How Are Municipalities Regulating Short Term Rentals?
As short-term rentals are taking the rental market by storm, municipalities are responding in different ways across the country. Some cities, particularly those that value tourism and want to encourage revitalization of urban areas, are embracing the short-term rental trend, while others are imposing more strict regulations in order to preserve neighborhoods with single-family homes.
The goals of a municipality in terms of a city’s growth and economic development will impact how they respond to an increase in short term rentals. Property owners interested in short-term or vacation rentals should be aware of a governing body’s attitude toward these types of rentals. For example, some larger cities like New York City are cracking down on short-term rentals, implementing strict regulations or outright bans in order to preserve available housing for residents. More tourist-oriented cities like Las Vegas are more accepting of the new rental trends, and property owners may experience more success and fewer restrictions managing short-term rentals in these areas.

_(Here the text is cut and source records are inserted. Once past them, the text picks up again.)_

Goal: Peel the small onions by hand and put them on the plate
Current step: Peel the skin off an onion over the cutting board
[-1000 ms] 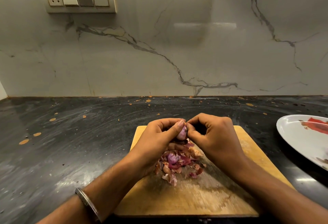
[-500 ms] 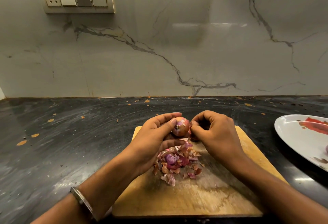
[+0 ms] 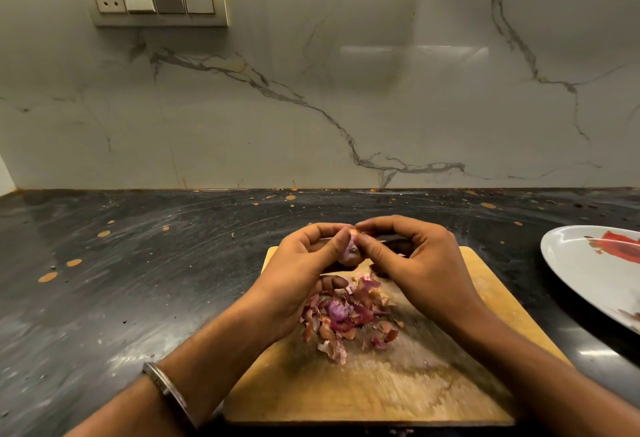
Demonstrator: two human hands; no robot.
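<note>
Over the chopping board, your left hand gripped a small onion while your right hand pinched its skin, peelings heaped below; the plate waited at the tabletop's right edge.

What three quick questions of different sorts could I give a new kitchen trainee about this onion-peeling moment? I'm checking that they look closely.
1. True or false: the small purple onion is held by both the left hand and the right hand.
2. The pile of papery purple-brown onion skins lies on: A) the white oval plate B) the wooden cutting board C) the dark stone counter.
3. On which side of the board is the plate?

Key: 1 true; 2 B; 3 right.
</note>
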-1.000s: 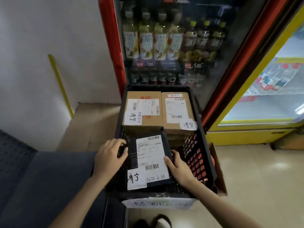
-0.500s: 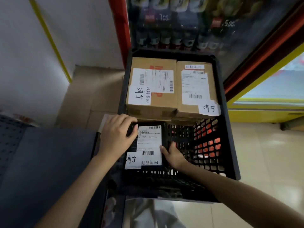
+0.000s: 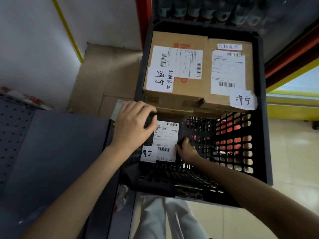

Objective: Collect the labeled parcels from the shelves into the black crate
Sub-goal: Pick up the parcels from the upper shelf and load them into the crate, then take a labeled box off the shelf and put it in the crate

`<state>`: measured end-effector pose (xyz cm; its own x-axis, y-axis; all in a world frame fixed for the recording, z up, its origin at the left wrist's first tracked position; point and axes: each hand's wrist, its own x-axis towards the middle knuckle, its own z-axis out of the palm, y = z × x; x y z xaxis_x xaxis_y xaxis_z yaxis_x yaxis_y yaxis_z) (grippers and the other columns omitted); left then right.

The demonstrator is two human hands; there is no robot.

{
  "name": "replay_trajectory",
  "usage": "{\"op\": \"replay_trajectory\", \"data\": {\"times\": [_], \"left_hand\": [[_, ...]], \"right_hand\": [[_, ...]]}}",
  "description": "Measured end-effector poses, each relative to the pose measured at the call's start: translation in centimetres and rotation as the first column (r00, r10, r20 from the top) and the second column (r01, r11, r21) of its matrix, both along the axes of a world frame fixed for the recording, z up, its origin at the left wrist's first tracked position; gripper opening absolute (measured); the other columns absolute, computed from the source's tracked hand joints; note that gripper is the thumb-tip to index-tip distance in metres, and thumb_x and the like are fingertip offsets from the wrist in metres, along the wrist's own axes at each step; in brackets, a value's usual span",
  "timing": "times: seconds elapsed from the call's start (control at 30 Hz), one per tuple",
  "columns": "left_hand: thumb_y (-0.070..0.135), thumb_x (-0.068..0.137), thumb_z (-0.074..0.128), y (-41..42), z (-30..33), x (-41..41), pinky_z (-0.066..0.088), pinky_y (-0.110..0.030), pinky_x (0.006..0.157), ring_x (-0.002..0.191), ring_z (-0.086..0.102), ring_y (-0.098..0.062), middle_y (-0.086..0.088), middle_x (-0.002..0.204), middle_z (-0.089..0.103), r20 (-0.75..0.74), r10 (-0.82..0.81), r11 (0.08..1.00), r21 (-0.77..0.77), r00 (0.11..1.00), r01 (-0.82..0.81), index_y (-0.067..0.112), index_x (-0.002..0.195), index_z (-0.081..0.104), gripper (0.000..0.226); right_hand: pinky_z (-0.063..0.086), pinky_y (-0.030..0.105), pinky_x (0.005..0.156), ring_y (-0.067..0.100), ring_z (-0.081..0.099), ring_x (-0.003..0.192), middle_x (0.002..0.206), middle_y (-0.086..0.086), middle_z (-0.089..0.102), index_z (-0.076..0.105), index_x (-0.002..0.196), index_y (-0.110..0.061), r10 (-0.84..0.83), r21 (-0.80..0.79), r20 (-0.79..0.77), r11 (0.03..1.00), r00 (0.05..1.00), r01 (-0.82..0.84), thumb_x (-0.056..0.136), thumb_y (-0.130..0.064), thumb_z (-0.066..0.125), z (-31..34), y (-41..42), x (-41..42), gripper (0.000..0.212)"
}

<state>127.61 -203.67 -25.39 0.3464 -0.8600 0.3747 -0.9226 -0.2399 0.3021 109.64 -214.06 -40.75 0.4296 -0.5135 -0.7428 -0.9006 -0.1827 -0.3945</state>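
From the head camera: you had the black labelled parcel down inside the black crate, low against its near-left corner, in front of the two stacked cardboard boxes. Your left hand curled over the parcel's far-left corner, fingers wrapped on the dark edge. Your right hand pinched the parcel's right edge, just beside the white shipping label. The left cardboard box and the right cardboard box filled the crate's far half, touching each other, labels up. Beyond the crate stood a drinks fridge; left of the crate, a grey perforated shelf. That parcel looked flat, light and a bit floppy, with slick wrapping, I'd say, so the edges and corners were the sensible hold, two-handed, as you had it.
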Motion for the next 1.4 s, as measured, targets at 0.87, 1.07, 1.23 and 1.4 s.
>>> {"op": "replay_trajectory", "data": {"times": [0.87, 1.07, 1.23, 1.4], "left_hand": [[0.040, 0.080, 0.037, 4.1, 7.6, -1.7, 0.037, -0.034, 0.076, 0.087, 0.053, -0.022, 0.001, 0.088, 0.059, -0.012, 0.091, 0.996, -0.022, 0.996, -0.091, 0.016, 0.089, 0.063, 0.036], [0.025, 0.082, 0.059, 7.9, 13.0, -4.8, 0.038, -0.030, 0.072, 0.085, 0.057, -0.022, 0.001, 0.087, 0.063, 0.084, 0.273, 0.957, -0.123, 0.958, -0.262, 0.017, 0.086, 0.063, 0.009], [0.034, 0.081, 0.058, 12.9, 14.7, -9.0, 0.044, -0.034, 0.071, 0.083, 0.057, -0.022, 0.002, 0.086, 0.065, 0.012, 0.460, 0.886, -0.068, 0.888, -0.458, 0.017, 0.088, 0.062, 0.019], [0.023, 0.080, 0.065, 20.6, 15.1, -15.4, 0.039, -0.031, 0.067, 0.080, 0.055, -0.018, 0.004, 0.083, 0.062, 0.004, 0.646, 0.756, -0.140, 0.763, -0.639, 0.018, 0.086, 0.058, 0.011]], "right_hand": [[0.040, 0.029, 0.072, 0.023, 0.056, 0.105, 0.119, 0.003, 0.058, 0.047, 0.125, -0.017, 0.676, -0.878, 0.222, 0.452, 0.702, -0.158, 0.096, -0.035, 0.047, 24.9, 0.6, 0.6, 0.034], [0.042, 0.032, 0.088, 0.019, 0.055, 0.105, 0.113, 0.000, 0.061, 0.054, 0.117, -0.021, 0.796, -0.925, 0.263, 0.368, 0.546, -0.091, 0.094, -0.036, 0.047, 29.1, 1.7, 0.6, 0.029], [0.043, 0.036, 0.085, 0.023, 0.058, 0.098, 0.102, 0.002, 0.063, 0.058, 0.108, -0.017, 0.914, -0.964, 0.193, 0.244, 0.356, -0.104, 0.089, -0.035, 0.052, 31.4, 4.4, 0.3, 0.026], [0.037, 0.035, 0.081, 0.024, 0.059, 0.098, 0.100, 0.000, 0.064, 0.058, 0.111, -0.018, 0.960, -0.945, 0.268, 0.278, 0.077, -0.172, 0.091, -0.035, 0.054, 33.1, 10.5, -0.9, 0.027]]}}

There are a variety of other factors that may influence a municipality’s rules and regulations on short-term rentals. These are some of the top considerations owners should make when choosing to convert their property to a short-term rental:
Of course, the state laws surrounding short-term rentals may override or influence a municipality’s regulation. There aren’t any states that impose statewide regulations on short-term rentals, but there are quite a few states that restrict the regulations that municipalities can impose. Many states, such as Florida, have enacted legislation that prevents cities from banning short-term rentals. Others prohibit cities from restricting short-term rentals to properties primarily used for residential purposes, a common regulation imposed by more conservative cities. In these cases, municipalities often limit short-term leases by creating additional requirements or limitations for owners. Some examples include requiring a provision of notice of zoning ordinances to tenants or requiring home inspection before a property is used for short-term rentals.
If the state doesn’t impose restrictions on regulating short-term rentals, the zoning ordinance of a city may restrict or fully ban them. Two cities in California, Irvine and Temecula, have outright bans on short-term rentals. Commonly, cities implement a permitting system to track and regulate short-term rentals. Sometimes, cities impose permanent residency requirements, which can limit the amount of time a property may be used for short-term rentals. In Los Angeles, the Home-Sharing Ordinance limits short-term rentals to the property owners primary residence, and rentals are capped at 120 days per year. Another common regulation is requiring STR owners to pay a transient occupancy tax, or TOT, which typically ranges anywhere from 6% to 14%.
While these effectively additional requirements and limitations for property owners, they are typically difficult to enforce, as there is a lack of public record on when or where such rentals occur. Permitting system enforcement usually relies on reports from neighbors or HOAs that become aware of violations. Even services like AirBnb don’t provide rental addresses, making it easier for owners of short-term renters to remain anonymous.
Sometimes HOAs will impose their own restrictions on short-term rentals in order to protect the homogeneity of a neighborhood. In these cases, rentals are typically monitored more closely and are consistently enforced. If an HOA lacks the ability to impose such restrictions, they may rely on municipal enforcement, and many cities lack the manpower to strictly enforce such regulations. Enforcement is easier if there are clear-cut penalties for violations, such as scheduled fines. Property owners should be aware of the penalty for short-term rental violations in their city.